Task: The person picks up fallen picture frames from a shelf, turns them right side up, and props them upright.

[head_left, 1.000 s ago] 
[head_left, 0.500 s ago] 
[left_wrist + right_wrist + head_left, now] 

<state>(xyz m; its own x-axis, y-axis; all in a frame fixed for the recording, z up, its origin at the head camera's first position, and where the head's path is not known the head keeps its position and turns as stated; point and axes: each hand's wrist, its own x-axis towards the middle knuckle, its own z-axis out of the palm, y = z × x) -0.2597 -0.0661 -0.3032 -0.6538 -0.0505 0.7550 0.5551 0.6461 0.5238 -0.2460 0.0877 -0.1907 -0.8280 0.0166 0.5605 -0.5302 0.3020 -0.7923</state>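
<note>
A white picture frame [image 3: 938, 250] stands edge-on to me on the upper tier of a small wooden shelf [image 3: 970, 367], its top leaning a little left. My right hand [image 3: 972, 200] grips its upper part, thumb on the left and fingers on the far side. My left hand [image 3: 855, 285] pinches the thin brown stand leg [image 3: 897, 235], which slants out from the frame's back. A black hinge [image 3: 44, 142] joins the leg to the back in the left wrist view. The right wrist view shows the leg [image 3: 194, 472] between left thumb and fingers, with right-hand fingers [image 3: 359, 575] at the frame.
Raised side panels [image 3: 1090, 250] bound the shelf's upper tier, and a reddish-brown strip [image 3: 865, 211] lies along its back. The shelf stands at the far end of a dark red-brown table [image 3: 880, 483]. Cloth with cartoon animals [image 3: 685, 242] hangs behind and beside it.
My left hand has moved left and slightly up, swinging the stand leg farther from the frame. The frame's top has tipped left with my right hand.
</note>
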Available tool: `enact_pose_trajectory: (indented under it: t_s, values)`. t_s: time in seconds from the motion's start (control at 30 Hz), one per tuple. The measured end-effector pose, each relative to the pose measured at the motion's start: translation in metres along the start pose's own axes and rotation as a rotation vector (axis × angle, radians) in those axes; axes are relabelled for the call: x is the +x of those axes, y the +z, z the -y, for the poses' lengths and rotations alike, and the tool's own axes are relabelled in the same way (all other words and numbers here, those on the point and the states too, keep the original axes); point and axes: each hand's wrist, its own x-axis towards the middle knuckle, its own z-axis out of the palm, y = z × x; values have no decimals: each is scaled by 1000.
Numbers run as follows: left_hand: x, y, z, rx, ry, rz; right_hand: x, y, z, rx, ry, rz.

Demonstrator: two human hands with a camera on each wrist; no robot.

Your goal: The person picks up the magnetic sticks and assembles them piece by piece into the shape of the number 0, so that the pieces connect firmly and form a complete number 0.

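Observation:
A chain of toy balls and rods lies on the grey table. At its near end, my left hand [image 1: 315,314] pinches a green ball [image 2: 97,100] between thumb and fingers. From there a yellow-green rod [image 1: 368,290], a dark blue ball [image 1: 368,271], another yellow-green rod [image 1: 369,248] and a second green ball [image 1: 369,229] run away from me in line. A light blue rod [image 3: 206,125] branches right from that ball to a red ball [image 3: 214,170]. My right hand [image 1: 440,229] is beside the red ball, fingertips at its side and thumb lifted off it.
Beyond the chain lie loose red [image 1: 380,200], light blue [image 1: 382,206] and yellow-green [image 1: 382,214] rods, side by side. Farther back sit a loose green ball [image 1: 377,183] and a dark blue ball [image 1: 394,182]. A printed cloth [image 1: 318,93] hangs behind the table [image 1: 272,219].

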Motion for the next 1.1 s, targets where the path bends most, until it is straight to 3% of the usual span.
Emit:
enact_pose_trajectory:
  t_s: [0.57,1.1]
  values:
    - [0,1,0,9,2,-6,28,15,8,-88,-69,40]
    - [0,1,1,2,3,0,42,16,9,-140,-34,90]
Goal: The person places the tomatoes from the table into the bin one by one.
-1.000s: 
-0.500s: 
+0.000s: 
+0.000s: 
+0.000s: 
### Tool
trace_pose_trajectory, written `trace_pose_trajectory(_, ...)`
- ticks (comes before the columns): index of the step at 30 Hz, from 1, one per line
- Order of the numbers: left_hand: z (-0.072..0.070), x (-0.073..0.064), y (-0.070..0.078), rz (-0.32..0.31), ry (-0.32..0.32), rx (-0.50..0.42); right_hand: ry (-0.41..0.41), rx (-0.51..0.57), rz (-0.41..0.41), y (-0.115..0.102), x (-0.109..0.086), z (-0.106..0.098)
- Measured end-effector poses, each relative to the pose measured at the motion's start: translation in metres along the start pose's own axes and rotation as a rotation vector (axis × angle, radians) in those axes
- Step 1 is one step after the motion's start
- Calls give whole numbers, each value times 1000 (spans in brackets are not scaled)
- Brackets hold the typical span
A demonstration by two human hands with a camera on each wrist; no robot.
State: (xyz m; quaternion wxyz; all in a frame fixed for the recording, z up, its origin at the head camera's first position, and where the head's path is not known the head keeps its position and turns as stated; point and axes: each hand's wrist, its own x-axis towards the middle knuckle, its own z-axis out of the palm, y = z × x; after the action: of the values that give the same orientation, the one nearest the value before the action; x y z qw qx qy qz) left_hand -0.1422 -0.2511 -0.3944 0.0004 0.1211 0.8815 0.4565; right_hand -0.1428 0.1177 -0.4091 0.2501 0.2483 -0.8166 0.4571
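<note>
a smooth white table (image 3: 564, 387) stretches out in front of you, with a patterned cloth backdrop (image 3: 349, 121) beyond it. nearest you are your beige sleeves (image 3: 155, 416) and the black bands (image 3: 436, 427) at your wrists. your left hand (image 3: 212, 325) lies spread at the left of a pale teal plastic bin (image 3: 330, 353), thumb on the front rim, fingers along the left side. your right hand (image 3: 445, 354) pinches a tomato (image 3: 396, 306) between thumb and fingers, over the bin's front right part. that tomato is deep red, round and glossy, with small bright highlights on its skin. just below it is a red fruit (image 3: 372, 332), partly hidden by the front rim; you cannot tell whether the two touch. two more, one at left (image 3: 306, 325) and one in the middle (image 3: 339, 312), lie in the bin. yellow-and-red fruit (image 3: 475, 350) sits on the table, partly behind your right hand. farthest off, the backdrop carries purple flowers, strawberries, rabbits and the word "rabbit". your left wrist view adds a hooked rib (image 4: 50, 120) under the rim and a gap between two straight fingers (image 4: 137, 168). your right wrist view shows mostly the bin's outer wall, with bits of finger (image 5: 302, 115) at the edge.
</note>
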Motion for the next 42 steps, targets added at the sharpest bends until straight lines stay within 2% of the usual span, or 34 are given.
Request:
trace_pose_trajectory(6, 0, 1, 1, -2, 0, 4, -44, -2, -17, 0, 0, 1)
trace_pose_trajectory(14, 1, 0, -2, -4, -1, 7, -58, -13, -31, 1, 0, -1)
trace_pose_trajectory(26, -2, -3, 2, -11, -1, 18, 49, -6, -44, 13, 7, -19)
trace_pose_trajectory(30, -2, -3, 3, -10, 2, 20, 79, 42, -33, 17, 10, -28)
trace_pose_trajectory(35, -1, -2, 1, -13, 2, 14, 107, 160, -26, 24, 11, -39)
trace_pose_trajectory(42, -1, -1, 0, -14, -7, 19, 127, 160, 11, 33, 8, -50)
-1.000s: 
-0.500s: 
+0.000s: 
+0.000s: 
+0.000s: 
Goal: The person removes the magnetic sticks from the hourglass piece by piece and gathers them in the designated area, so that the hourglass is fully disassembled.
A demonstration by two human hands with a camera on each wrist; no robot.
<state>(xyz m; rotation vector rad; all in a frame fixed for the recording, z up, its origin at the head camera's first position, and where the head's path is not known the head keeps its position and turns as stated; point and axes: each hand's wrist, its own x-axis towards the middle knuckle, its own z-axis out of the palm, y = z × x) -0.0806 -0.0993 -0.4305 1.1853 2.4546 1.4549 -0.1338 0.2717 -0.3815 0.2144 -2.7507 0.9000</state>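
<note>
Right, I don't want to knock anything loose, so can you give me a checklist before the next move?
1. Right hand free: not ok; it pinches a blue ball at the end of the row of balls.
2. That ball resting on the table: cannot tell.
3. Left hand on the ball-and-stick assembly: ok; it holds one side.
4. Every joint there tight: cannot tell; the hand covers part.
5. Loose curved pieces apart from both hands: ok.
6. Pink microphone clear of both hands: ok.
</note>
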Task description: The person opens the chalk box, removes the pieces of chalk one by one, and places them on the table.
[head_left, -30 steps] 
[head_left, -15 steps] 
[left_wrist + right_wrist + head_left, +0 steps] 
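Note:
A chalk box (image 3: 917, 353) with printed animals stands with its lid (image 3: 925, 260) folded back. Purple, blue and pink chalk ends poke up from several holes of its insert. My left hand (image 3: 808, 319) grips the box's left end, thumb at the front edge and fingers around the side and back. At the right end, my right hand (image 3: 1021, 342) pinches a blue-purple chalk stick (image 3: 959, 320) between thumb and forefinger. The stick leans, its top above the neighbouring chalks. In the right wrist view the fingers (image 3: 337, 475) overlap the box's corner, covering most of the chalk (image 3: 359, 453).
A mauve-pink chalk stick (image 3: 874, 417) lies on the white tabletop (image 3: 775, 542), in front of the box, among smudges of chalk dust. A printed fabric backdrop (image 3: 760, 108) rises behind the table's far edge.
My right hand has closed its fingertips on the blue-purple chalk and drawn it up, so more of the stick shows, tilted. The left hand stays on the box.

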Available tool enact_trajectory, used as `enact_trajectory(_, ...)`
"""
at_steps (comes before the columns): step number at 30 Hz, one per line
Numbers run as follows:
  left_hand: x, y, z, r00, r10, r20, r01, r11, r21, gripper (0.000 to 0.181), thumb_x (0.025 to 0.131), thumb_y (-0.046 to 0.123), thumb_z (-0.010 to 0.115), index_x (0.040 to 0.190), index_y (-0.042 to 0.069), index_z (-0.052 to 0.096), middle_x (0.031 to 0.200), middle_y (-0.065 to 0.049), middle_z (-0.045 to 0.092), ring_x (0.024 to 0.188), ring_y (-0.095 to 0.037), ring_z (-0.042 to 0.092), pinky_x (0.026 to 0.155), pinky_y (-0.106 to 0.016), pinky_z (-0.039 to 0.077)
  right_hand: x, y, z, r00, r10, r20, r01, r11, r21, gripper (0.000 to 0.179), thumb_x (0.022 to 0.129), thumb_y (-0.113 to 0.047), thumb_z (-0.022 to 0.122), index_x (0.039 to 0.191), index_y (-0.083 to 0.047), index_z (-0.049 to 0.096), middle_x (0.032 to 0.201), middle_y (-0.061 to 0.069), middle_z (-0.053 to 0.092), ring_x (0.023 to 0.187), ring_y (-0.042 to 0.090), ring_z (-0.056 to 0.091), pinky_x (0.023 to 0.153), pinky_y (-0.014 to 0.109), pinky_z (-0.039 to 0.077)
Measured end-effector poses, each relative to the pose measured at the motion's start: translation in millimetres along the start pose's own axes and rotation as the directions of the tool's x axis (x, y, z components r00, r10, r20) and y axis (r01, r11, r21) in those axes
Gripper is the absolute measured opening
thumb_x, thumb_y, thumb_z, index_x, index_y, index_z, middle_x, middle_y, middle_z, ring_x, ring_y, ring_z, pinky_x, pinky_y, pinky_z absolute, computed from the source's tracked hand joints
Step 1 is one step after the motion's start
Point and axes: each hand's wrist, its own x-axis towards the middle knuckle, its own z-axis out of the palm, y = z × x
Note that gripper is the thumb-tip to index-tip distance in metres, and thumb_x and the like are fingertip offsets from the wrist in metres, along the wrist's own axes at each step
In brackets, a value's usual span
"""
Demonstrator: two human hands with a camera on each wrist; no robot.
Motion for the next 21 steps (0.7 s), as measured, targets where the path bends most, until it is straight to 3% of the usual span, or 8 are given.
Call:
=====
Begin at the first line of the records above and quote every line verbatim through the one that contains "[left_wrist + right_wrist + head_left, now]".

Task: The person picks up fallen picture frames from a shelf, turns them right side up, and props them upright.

[head_left, 1.000 s ago] 
[head_left, 0.500 s ago] 
[left_wrist + right_wrist + head_left, now] 

The exercise is finished.